▶ [Work request]:
In full and unchanged, output the entries that follow.

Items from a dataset
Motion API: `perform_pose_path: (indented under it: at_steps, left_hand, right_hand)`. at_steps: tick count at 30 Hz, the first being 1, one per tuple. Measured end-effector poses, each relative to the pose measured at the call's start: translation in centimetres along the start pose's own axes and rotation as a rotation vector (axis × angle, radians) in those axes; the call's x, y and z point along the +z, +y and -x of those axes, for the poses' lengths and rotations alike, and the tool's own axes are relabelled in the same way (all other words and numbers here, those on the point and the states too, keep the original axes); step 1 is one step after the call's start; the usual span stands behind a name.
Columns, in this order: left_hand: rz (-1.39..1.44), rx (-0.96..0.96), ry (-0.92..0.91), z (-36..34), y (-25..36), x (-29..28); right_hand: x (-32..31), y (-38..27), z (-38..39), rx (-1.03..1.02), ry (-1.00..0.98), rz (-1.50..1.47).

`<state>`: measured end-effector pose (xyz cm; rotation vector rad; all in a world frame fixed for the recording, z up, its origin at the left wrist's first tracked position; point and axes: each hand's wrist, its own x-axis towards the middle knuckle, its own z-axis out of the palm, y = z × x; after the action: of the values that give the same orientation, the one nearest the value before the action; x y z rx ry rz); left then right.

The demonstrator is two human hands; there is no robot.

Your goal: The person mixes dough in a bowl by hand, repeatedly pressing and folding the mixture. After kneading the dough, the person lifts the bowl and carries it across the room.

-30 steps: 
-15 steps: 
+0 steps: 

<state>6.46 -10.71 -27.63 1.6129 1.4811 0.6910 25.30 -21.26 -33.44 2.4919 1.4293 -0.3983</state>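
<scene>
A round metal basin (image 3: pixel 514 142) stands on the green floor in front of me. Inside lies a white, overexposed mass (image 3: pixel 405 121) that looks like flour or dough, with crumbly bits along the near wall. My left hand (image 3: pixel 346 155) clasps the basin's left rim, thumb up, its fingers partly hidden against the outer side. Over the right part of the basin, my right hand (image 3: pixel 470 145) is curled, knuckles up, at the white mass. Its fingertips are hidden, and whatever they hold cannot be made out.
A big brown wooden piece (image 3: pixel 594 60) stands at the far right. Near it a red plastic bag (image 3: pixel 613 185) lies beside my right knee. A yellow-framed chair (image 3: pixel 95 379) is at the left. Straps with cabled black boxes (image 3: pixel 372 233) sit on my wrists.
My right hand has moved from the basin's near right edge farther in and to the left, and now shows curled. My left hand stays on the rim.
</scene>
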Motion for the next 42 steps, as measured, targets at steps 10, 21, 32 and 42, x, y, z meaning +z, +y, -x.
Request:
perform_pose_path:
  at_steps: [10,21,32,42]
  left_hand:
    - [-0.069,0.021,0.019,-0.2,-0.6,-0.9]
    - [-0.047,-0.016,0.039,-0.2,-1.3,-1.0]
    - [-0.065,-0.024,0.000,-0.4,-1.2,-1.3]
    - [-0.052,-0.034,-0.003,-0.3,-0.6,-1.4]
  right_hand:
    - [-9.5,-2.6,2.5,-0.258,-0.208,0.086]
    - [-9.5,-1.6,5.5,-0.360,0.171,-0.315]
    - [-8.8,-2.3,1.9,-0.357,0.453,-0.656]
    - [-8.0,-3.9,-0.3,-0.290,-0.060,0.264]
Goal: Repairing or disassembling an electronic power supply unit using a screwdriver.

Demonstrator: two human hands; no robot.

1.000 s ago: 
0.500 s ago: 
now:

▶ [Written reply]:
Motion API: `perform_pose_path: (indented under it: at_steps, left_hand, right_hand)`. at_steps: tick count at 30 Hz, the first being 1, one per tuple. Measured end-effector poses, each relative to the pose measured at the call's start: translation in centimetres along the start pose's own axes and rotation as a rotation vector (axis × angle, radians) in those axes; the call's x, y and z point along the +z, +y and -x of those axes, for the poses' lengths and rotations alike, and the tool's own axes are relabelled in the same way (all other words and numbers here, those on the point and the states too, keep the original axes); step 1 is one step after the call's start; the usual span stands behind a name.
Columns, in this order: left_hand: rz (-1.39..1.44), rx (-0.96..0.96), ry (-0.92..0.91), z (-36..34), y (-25..36), x (-29..28); right_hand: x (-32..31), y (-38..27), z (-38..39), rx (-1.03..1.02), ry (-1.00..0.98), rz (-1.50..1.47).

`<state>`: measured end-effector pose (xyz cm; rotation vector rad; all in a world frame fixed for the recording, z up, its origin at the left wrist's first tracked position; point and axes: each hand's wrist, its own x-axis towards the middle knuckle, its own z-axis out of the palm, y = z × x; after the action: of the values that give the same orientation, the one nearest the value before the action; x y z rx ry rz); left then right.

The demonstrator is two human hands; there is no robot.

Your goal: The person mixes dough in a bowl by hand, repeatedly pressing and folding the mixture. After kneading the dough, the person lifts the bowl and carries it across the room.

-30 steps: 
-15 steps: 
+0 steps: 

<state>6.46 -10.71 -27.63 1.6129 1.4811 0.6910 25.30 -21.26 -33.44 2.4919 1.4293 -0.3983</state>
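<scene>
A round metal basin (image 3: pixel 514 142) stands on the green floor in front of me. Inside lies a white, overexposed mass (image 3: pixel 405 121) that looks like flour or dough, with crumbly bits along the near wall. My left hand (image 3: pixel 346 155) clasps the basin's left rim, thumb up, its fingers partly hidden against the outer side. Over the right part of the basin, my right hand (image 3: pixel 470 145) is curled, knuckles up, at the white mass. Its fingertips are hidden, and whatever they hold cannot be made out.
A big brown wooden piece (image 3: pixel 594 60) stands at the far right. Near it a red plastic bag (image 3: pixel 613 185) lies beside my right knee. A yellow-framed chair (image 3: pixel 95 379) is at the left. Straps with cabled black boxes (image 3: pixel 372 233) sit on my wrists.
My right hand has moved from the basin's near right edge farther in and to the left, and now shows curled. My left hand stays on the rim.
</scene>
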Motion for the next 42 steps, as measured, targets at steps 10, 21, 32 and 42, x, y, z meaning +z, +y, -x.
Request:
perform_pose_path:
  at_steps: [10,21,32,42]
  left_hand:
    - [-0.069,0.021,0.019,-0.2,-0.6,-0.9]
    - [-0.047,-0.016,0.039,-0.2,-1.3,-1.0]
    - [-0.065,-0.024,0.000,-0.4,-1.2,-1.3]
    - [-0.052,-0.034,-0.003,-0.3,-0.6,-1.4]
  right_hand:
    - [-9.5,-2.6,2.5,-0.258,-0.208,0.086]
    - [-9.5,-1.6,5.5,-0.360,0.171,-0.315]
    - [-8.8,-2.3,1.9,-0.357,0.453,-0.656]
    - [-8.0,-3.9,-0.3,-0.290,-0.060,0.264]
Goal: Repairing or disassembling an electronic power supply unit using a screwdriver.

Demonstrator: two human hands; no robot.

1.000 s ago: 
0.500 s ago: 
now:

Nothing remains to be added to the answer.